Instructions for the task:
State the number of lines in the listing below that contain the word "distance", and nothing besides.

Supplied data:

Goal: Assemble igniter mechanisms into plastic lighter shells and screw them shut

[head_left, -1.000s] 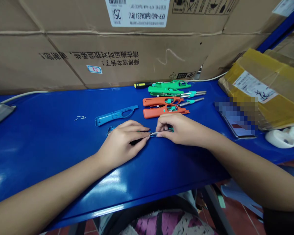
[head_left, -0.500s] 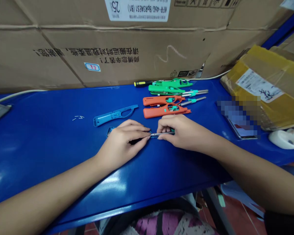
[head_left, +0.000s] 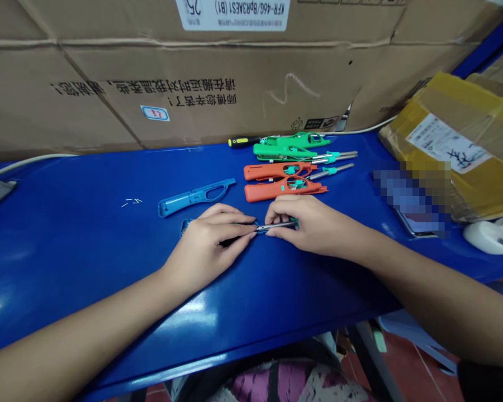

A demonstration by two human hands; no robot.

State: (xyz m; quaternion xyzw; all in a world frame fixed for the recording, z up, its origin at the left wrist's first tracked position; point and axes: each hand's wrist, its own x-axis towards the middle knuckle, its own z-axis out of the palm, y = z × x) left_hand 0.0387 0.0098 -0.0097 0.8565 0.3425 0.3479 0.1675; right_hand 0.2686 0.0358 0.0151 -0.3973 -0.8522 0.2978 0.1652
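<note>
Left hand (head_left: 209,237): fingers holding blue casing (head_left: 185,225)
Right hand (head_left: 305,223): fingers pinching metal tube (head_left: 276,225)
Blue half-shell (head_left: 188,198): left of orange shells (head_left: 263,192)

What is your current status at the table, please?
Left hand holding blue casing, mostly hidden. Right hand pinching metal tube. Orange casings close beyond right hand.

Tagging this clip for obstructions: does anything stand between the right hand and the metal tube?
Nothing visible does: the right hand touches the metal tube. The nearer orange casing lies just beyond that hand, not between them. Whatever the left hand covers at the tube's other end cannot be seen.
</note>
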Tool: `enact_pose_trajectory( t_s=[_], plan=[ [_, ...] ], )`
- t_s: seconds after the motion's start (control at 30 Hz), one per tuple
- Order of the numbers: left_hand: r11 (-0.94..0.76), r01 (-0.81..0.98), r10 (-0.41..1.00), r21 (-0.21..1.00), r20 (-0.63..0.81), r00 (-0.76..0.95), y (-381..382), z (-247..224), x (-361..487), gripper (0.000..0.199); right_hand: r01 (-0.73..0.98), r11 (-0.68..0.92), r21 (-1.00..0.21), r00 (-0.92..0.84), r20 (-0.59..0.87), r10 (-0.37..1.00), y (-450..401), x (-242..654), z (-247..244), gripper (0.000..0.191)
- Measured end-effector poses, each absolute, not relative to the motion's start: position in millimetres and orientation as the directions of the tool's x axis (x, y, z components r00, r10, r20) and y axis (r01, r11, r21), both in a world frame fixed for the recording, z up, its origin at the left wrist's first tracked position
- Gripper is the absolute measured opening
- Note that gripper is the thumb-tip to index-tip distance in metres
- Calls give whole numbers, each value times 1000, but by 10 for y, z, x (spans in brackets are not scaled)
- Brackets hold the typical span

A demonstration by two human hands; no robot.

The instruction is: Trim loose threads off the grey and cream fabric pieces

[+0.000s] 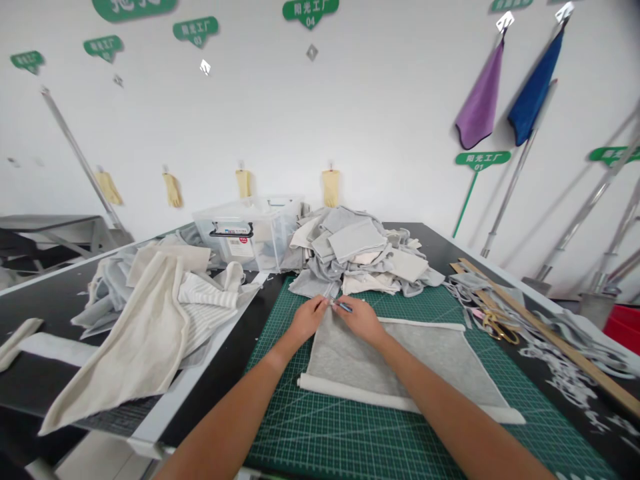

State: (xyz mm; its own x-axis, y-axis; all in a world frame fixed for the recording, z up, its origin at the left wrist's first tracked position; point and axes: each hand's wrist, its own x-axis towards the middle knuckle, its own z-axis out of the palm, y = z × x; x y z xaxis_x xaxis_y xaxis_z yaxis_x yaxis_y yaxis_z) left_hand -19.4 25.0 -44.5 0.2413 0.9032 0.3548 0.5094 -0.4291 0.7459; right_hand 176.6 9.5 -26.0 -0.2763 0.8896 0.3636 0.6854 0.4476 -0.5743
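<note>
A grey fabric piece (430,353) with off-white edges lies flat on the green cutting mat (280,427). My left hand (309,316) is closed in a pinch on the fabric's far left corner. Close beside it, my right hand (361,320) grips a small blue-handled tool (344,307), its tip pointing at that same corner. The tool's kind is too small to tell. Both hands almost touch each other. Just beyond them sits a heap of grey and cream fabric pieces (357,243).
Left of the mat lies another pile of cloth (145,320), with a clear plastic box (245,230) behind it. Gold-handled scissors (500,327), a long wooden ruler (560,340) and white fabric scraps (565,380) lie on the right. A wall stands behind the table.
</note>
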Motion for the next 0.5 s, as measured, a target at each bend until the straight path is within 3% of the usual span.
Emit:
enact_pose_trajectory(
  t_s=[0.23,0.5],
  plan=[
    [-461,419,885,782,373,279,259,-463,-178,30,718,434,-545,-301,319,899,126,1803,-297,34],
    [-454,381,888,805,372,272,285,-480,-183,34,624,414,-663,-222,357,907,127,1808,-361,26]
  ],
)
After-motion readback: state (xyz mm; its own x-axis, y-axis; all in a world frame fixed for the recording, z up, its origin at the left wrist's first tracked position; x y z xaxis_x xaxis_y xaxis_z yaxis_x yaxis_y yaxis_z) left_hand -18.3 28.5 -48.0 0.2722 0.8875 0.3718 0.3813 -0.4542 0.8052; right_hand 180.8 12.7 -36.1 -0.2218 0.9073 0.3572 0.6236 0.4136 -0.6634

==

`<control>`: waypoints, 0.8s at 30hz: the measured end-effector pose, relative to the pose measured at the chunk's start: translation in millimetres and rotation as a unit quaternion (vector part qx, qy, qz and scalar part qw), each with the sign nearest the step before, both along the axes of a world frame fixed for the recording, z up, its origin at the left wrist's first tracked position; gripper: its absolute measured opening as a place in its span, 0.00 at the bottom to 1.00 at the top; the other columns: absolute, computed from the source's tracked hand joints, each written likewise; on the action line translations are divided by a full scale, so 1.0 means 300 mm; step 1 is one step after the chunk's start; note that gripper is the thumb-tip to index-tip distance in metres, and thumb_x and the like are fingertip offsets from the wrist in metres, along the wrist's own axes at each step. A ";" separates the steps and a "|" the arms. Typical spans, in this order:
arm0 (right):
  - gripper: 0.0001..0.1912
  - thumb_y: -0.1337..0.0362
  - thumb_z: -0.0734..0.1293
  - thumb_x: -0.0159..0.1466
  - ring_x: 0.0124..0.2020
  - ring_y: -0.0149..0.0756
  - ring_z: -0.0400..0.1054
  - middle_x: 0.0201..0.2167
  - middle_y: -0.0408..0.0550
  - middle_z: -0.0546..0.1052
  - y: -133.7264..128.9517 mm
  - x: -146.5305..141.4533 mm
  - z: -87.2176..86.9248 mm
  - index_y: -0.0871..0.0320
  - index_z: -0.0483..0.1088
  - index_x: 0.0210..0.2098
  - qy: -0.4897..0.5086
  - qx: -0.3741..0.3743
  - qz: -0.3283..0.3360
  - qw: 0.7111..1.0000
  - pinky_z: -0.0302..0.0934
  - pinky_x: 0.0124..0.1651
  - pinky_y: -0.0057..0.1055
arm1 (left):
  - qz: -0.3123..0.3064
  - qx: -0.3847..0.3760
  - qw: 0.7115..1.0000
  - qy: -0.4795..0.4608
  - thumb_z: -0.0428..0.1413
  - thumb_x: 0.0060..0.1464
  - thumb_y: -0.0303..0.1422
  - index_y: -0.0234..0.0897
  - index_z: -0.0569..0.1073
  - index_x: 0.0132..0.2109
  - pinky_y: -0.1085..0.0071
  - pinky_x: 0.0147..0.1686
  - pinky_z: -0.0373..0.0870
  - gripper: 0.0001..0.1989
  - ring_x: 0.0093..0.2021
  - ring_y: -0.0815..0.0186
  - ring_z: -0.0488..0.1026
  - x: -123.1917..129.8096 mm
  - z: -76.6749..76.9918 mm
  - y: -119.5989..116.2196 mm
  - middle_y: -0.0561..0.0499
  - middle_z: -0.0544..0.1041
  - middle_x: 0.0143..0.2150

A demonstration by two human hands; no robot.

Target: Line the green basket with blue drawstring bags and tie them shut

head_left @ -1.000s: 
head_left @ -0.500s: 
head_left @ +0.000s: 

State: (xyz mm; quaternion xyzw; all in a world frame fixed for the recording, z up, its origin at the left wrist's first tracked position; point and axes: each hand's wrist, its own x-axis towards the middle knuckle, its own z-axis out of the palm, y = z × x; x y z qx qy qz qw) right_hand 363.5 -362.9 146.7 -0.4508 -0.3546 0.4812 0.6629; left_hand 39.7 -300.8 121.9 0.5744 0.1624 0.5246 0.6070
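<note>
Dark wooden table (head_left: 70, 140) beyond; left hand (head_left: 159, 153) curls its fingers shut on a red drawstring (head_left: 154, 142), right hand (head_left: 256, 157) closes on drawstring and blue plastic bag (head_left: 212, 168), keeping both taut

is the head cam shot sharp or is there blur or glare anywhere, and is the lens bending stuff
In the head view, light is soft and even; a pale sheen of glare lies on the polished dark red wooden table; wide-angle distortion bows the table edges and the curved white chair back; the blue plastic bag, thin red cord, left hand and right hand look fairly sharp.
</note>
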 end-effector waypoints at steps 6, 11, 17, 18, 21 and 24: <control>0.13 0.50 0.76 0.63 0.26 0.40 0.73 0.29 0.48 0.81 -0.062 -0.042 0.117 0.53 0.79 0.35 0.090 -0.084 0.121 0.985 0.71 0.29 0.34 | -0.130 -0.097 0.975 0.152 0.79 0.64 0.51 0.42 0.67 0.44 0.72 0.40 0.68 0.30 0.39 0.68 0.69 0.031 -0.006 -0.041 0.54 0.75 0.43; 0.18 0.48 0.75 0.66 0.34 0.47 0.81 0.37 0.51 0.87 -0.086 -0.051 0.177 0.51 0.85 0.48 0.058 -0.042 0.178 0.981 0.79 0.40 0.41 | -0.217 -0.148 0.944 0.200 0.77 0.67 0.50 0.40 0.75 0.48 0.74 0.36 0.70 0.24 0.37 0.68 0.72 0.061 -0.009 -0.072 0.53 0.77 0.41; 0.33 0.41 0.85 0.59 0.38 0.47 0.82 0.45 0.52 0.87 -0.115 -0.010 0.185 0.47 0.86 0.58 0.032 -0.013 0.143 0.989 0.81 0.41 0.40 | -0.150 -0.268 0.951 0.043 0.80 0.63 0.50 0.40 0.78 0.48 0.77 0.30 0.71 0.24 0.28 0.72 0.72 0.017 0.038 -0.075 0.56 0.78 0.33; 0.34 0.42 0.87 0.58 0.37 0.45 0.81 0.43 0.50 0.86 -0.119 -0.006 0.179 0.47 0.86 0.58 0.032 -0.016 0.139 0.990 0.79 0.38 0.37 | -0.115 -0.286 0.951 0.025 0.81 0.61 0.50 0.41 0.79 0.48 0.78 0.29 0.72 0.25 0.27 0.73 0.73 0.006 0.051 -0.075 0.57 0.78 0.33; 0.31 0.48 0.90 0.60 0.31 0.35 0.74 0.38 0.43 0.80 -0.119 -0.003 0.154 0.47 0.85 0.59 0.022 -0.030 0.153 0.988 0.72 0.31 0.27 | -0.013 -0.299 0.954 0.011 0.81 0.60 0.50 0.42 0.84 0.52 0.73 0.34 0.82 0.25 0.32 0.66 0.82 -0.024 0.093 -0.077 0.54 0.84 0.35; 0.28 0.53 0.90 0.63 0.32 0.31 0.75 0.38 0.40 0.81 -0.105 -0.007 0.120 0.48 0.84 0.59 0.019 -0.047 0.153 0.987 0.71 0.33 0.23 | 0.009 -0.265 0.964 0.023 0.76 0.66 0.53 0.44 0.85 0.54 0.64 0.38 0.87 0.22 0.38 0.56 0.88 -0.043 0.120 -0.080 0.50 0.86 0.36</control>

Expected answer:
2